Cuando me detengo unos minutos, no mucho más, a pensar en la porción de la Torá de la semana (la parashá) y en la vida real no puedo evitar asombrarme de cómo aquella se ha convertido (o acaso fue creada así desde siempre) en una alegoría de ésta. Sucede muy especialmente con el libro de Génesis, en hebreo literalmente “el principio”: que refiere tanto al principio de las cosas (la creación, la fundación de la genealogía de Israel) como al principio que las rigen o explican. En el caso de los judíos, esto aplica desde la tercer porción de la Torá, Lej-lejá y hasta el final del libro en Vayeji: vete, y vive, en dos palabras.
Si el patriarca Abram, devenido Abraham, o Iaacov, devenido Israel, cobran vida cuando se hacen cargo de un mandato, ¿qué queda para uno? Como en la Torá que rigurosamente leemos cada año, la cuestión es si estamos a la altura de las circunstancias. Tal vez pensarnos en su contexto, en nuestra coyuntura de vida, leyendo el texto que cada uno escribe minuto a minuto con aquel escrito e inmóvil desde siempre, y sin embargo tan poroso y fértil, nos ayude no sólo a saber qué tan bien lo estamos haciendo sino por qué lo estamos haciendo así. Cuando uno entiende su naturaleza, como cuenta la fábula de la rana y el escorpión, puede prever su destino o evitar una fatalidad.

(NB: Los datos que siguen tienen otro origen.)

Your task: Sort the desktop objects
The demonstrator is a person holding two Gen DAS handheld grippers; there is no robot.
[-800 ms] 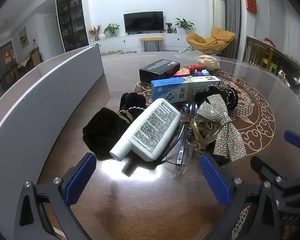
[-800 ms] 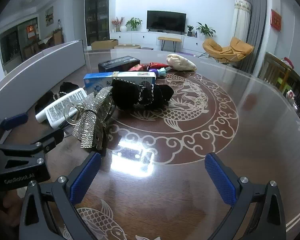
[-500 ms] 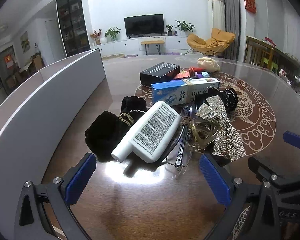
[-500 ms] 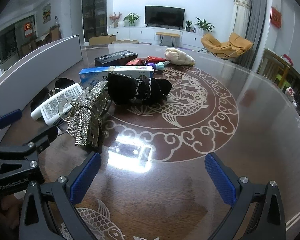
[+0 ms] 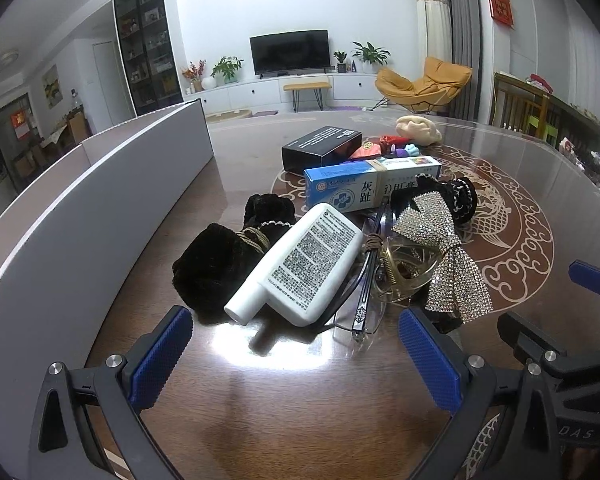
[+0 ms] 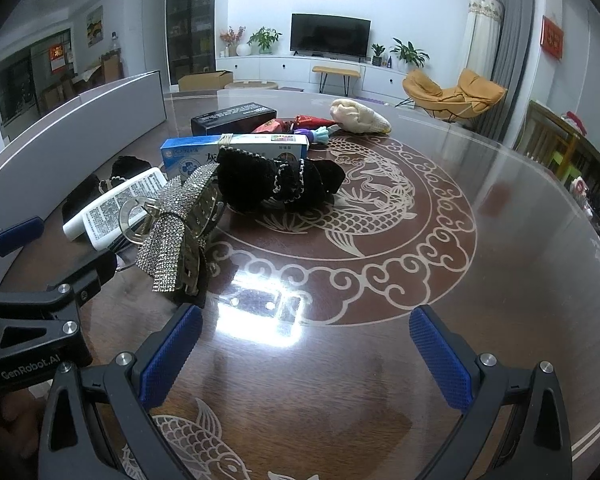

Desde que cobré mi identidad de abuelo judío hace poco más de un año cuando sujeté a mi nieto Elías hijo de Pinjas Irmiahu y Daniela para su circuncisión; cuando he asistido a etapas puntuales de su crecimiento; cuando lo veo crecer en pantalla, cuando las distancias y los tiempos parecen ilusorios pero son bien reales; desde entonces en especial, pero desde siempre, me pregunto en forma retórica acerca de este eterno destino de irnos y vivir que la Torá agrupa en un relato corto, subjetivo, y totalmente vivencial, a diferencia de otras culturas que se relatan a través de la épica y heroísmo. Como dirá mucho más tarde en el Eclesiastés, “nada nuevo bajo el sol”.
Esto de ser abuelo a distancia, de que sólo el cincuenta por ciento de tu progenie esté razonablemente cerca de ti, este eterno deambular en busca de un destino o destinos mejores, aun cuando no obedezca a hambrunas o huidas, es tan esencialmente judío como la unicidad de Dios. Cuando yo era chico hace sesenta años en esta ciudad, Montevideo, vivíamos cerca de cincuenta mil judíos; hoy oscilamos entre un tercio y un cuarto de aquel número. La razón es la emigración, el inmutable “lej-lejá” que llevamos en nosotros desde el primer día, aunque recitemos de memoria nuestras “toldot” y vivamos vidas como las de Sara, intensas, conflictivas, fértiles, y que en definitiva dejemos legado aunque más no sea en forma de una piedra. Hay seguramente más tumbas en el cementerio que judíos en Uruguay. Aun así, seguimos porfiadamente construyendo legado a sabiendas que así como Iosef, que muere al final de Génesis, algún día emprenderemos el retorno. Porque siempre nos estaremos yendo.
Recuerdo amigos que solían decirme: ustedes, los judíos, están acostumbrados. Como si eso disminuyera el pesar, amortiguara la nostalgia, sustituyera el abrazo. No estamos acostumbrados porque no somos esencialmente distintos al resto de la humanidad, aunque algunos lo crean; sucede que estamos mandatados, constituidos, es parte de nuestra “genealogía de la palabra” (Oz). Somos sobrevivientes, libertarios, pragmáticos; tiene un costo: el de las lejanías. Acaso en nuestras tradiciones y textos, nuestro relato y nuestros rituales, resida el anclaje que nos mantiene unidos. Porque, ¿quién se perdería el brit-milá de un nieto? En el mejor de los tiempos en nuestra milenaria historia, sin lugar a duda, sería una blasfemia renunciar a los reencuentros, a los retornos. Iosef espero siglos para ser sepultado en La Tierra; nosotros podemos, en unas horas, abrazar seres queridos. Parafraseando a Borges en “Emma Zunz” nada ha cambiado excepto “las circunstancias, la hora y uno o dos nombres propios.”